Task:
Copy each line of the listing below where the word "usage" turns up.

Entries shown:
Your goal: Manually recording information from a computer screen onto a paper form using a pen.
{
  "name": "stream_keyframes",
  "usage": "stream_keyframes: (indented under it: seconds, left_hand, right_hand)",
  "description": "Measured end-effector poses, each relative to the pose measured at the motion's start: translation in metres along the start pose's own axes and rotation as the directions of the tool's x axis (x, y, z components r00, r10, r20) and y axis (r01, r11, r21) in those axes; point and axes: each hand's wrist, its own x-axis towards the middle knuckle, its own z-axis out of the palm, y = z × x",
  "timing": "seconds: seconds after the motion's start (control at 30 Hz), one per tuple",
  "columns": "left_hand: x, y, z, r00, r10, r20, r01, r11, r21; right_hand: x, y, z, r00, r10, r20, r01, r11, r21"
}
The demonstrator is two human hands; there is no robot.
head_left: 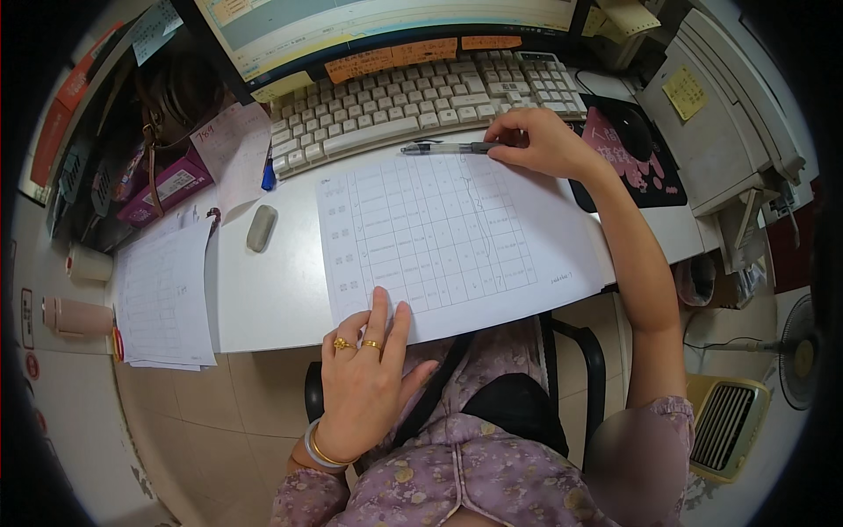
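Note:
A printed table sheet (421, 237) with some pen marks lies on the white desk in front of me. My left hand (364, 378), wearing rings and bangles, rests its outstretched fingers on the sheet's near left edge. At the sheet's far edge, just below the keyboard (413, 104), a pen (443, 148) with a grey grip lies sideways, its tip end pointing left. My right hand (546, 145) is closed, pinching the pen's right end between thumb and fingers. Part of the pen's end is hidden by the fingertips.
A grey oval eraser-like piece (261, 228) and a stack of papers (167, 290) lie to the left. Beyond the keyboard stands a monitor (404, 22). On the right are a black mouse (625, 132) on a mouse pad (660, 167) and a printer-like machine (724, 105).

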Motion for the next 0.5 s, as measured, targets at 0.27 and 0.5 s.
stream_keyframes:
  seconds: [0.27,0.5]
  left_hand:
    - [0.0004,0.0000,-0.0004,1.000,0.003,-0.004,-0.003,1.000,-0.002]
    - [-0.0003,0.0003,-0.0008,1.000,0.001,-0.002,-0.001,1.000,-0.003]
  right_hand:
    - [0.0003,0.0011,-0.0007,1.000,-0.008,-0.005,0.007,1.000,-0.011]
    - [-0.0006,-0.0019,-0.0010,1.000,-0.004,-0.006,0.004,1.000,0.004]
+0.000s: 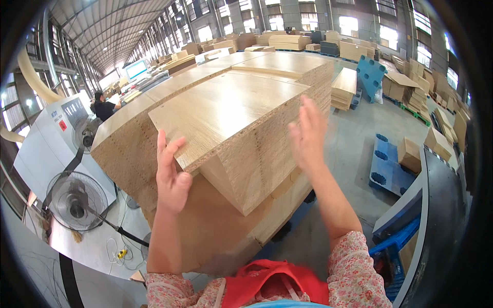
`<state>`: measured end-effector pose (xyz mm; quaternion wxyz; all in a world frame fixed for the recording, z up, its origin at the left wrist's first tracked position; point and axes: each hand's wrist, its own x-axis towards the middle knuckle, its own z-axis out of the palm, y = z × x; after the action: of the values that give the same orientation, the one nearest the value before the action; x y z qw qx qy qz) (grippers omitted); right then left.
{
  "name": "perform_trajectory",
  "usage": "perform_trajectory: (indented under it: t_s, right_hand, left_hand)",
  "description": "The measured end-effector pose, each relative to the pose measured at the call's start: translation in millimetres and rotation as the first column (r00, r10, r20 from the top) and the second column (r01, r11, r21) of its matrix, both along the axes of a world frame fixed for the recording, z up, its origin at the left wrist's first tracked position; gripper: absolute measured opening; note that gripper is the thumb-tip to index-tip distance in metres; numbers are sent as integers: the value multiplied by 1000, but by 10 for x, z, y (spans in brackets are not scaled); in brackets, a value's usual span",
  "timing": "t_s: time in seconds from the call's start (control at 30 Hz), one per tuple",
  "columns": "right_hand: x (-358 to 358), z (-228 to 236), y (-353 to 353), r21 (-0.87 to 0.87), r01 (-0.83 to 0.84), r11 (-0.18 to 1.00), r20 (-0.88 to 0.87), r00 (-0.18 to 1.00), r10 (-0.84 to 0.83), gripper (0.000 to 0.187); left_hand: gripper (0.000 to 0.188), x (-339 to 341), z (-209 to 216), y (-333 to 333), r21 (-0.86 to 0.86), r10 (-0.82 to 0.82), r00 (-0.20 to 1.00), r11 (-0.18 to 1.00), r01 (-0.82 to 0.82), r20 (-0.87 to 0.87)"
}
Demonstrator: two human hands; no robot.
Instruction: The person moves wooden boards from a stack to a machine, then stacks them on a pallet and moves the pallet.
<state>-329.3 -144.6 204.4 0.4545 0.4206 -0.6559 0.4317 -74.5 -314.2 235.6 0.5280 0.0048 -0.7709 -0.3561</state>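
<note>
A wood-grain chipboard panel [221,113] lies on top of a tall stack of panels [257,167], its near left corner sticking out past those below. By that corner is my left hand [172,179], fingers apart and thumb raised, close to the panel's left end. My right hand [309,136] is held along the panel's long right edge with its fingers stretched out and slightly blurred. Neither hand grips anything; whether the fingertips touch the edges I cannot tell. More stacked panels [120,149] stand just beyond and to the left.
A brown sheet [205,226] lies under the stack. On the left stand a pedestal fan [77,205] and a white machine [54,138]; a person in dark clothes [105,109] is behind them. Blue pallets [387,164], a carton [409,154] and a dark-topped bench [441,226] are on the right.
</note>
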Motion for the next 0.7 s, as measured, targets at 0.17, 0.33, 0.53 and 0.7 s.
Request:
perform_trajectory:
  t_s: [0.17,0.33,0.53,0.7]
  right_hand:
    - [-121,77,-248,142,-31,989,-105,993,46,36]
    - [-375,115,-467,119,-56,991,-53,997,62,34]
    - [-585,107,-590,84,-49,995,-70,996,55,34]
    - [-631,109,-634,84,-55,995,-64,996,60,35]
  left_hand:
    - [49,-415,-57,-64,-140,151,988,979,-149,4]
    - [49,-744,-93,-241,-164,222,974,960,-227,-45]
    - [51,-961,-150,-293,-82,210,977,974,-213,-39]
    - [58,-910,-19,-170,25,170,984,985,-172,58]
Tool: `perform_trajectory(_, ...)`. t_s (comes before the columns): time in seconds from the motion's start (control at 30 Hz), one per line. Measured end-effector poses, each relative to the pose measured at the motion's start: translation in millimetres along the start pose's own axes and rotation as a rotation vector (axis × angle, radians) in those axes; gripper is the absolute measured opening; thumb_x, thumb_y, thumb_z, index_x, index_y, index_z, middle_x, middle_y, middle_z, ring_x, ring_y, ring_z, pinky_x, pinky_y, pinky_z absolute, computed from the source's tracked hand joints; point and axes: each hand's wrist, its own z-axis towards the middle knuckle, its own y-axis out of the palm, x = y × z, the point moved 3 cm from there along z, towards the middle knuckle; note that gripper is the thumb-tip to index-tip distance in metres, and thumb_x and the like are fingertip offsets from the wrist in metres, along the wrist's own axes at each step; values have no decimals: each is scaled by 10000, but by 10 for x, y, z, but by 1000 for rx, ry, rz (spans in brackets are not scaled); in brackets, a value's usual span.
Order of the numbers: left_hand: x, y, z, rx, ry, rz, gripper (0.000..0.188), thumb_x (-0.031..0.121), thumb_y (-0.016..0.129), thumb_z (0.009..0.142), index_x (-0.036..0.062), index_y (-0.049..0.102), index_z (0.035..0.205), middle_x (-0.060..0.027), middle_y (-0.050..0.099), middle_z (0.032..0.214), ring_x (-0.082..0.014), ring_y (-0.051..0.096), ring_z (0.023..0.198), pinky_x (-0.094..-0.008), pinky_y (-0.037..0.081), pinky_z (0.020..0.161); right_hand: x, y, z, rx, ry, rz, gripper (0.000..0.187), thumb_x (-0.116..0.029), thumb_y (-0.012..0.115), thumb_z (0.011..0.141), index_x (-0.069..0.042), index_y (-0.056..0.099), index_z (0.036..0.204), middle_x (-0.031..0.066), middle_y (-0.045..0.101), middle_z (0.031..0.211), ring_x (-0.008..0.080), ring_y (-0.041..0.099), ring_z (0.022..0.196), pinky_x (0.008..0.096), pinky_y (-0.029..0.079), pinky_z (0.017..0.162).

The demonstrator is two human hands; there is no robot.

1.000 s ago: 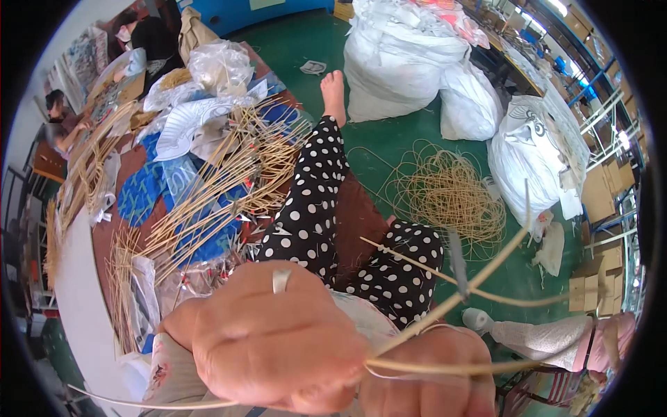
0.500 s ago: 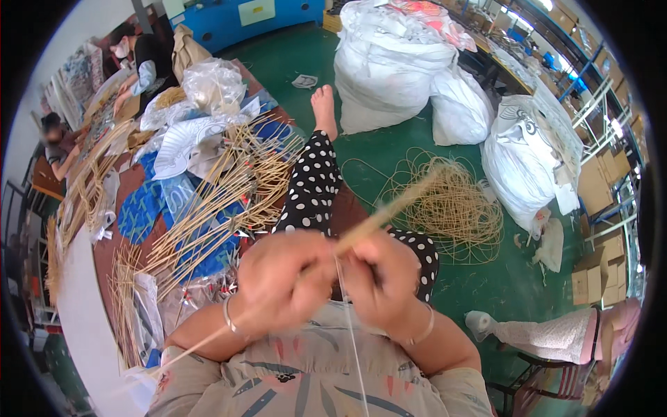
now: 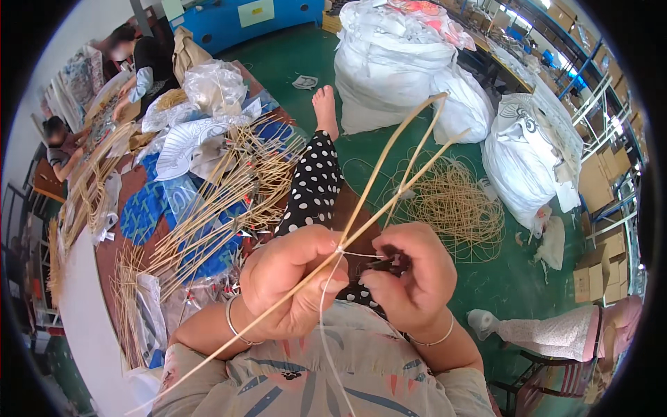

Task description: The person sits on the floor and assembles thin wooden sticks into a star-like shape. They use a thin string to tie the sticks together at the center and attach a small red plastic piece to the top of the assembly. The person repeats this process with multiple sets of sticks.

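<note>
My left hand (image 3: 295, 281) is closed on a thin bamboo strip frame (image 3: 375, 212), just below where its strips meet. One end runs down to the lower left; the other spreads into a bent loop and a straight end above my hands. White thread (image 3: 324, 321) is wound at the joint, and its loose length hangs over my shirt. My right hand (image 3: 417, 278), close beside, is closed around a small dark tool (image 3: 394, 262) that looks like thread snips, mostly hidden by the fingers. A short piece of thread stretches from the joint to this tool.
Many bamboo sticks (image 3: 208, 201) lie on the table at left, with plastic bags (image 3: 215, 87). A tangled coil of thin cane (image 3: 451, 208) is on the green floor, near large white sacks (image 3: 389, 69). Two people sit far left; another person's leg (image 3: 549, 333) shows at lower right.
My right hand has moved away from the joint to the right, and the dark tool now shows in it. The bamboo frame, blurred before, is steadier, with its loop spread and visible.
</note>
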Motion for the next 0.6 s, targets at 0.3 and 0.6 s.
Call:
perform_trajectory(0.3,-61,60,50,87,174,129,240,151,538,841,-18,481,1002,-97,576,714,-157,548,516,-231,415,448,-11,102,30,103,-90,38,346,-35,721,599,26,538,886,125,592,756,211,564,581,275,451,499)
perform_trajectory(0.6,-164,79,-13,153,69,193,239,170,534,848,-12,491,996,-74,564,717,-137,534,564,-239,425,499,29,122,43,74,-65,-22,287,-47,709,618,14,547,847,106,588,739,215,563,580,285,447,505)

Exercise solution:
  "usage": "stream_keyframes: (indented under it: seconds, left_hand, right_hand)",
  "usage": "perform_trajectory: (indented under it: t_s, right_hand, left_hand)",

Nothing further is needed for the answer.